This is quite awkward in combination with URLs:

curl https://example.com/thing?foo=bar&duran=duran

complains about duran=duran being invalid syntax (because it's set duran duran, duh)!

So this makes it so & is only treated specially at the start of a word.

Inside words, the & will simply be used as a regular old char.

It's technically a compatibility break both with old fish and with
posix shells, but as it's always possible to just add a space I do not
consider that to be important.

&& and &> are also impacted - currently both

echo bar&>foo

and

echo bar&&echo foo

are allowed and do a &> redirection or && conjunction,
respectively. I consider that awful behavior to begin with, and doubt anyone is using it on purpose.

TODOs:

  • Changes to fish usage are reflected in user documentation/manpages.
  • Tests have been added for regressions fixed
  • User-visible changes noted in CHANGELOG.rst

@kopischke
Copy link

kopischke commented May 12, 2021

&& and &> are also impacted - currently both

echo bar&>foo

and

echo bar&&echo foo

are allowed and do a &> redirection or && conjunction,
respectively. I consider that awful behavior to begin with, and doubt anyone is using it on purpose.

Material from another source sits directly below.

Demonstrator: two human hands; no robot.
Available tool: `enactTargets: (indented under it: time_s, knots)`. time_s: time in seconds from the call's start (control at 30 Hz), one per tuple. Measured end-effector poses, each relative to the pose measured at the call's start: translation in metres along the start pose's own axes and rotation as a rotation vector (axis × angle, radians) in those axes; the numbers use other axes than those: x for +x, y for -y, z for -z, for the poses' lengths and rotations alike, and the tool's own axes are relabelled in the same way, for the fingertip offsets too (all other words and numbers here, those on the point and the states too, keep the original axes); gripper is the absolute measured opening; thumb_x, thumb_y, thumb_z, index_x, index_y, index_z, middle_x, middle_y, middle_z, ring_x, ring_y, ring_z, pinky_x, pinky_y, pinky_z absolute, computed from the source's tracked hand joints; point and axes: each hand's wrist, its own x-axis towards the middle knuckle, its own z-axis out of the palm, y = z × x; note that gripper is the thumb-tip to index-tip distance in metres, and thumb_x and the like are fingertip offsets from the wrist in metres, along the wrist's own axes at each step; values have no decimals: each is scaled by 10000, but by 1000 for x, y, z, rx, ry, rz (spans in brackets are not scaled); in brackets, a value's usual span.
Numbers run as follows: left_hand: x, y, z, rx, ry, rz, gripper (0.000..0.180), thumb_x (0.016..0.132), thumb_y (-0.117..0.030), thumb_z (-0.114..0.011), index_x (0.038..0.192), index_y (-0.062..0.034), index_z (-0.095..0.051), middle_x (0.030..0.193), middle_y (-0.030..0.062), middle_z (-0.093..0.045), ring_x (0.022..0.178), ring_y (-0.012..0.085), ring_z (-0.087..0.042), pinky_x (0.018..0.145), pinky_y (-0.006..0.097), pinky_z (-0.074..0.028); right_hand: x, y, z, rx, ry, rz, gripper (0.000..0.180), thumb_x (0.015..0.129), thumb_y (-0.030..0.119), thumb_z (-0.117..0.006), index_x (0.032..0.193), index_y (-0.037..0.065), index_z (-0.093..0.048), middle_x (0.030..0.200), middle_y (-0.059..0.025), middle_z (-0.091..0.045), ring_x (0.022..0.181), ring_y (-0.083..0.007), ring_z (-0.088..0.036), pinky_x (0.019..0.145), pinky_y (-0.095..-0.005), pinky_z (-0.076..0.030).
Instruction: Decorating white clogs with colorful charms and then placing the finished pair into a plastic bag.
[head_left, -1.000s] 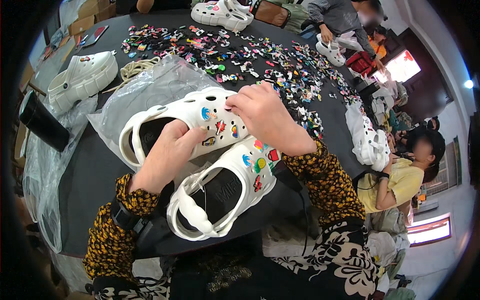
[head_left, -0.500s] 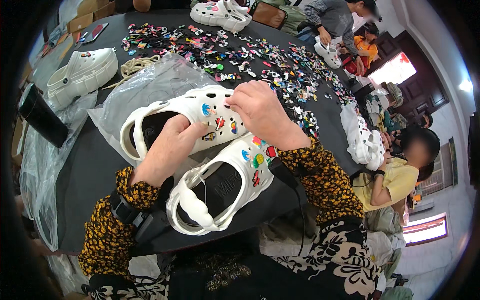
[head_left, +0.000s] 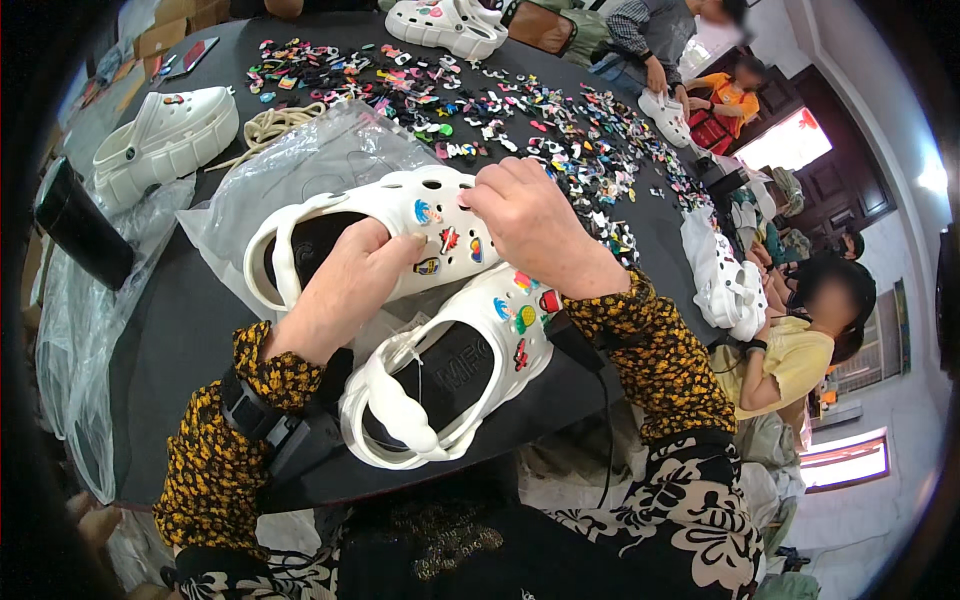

Just one consistency note on collateral effects of this proposed change: currently, all redirections and boolean conjunctions work without a word separator. The change would special case &, but both

echo bar>foo

and

false||echo foo

would keep on being valid.

Now, as you might have noticed, I am not a fan of accumulating special cases, because they make it progressively harder to explain and to memorise a language’s logic: “all statements separators work with or without surrounding word separators”, i.e. the current behaviour, is easy to explain and to apply. “Some do, some don’t, keep in mind which are which” is … far less so. Which is not to say the proposed change should not happen. However, it might be worth considering either circumscribing it strictly to the backgrounding operator (but that would mean reworking the parser, because it currently only looks ahead one character, unless I am mistaken) or extending it to all forms in affected areas, i.e. to all conjunctions, redirections and pipes (&| would be affected by the proposed change too, wouldn’t it?).

@faho
Copy link
Member Author

faho commented May 12, 2021

Just one consistency note on collateral effects of this proposed change: currently, all redirections and boolean conjunctions work without a word separator.

To be honest I consider that horrible as well, but restricting this change to the boolean & and | symbols, whatever their use, would be enough.

So there's two ways of going about this:

  • A minimalist way, just for the background operator - echo foo& would print foo&, echo foo&&echo foo would print "foo" twice
  • A maximalist way, for & and | - echo foo&&foo would print foo&&foo, echo foo|echo foo would print foo|echo foo (and similar for || and &> and &| and...)

To be honest, every single style guide ever will tell you it's a horrible idea to not add a space before the pipe or the &&. fish_indent will add them. Not having spaces is horrible style and hard to read, and unintuitive. These are conceptually entirely separate things - in echo foo& the & has nothing at all to do with the foo.

So I would be okay with the maximal solution, but the minimal one would solve 98% of the problem with much less of a compatibility break (especially given that fish's backgrounding is currently rather limited and hence won't be used much).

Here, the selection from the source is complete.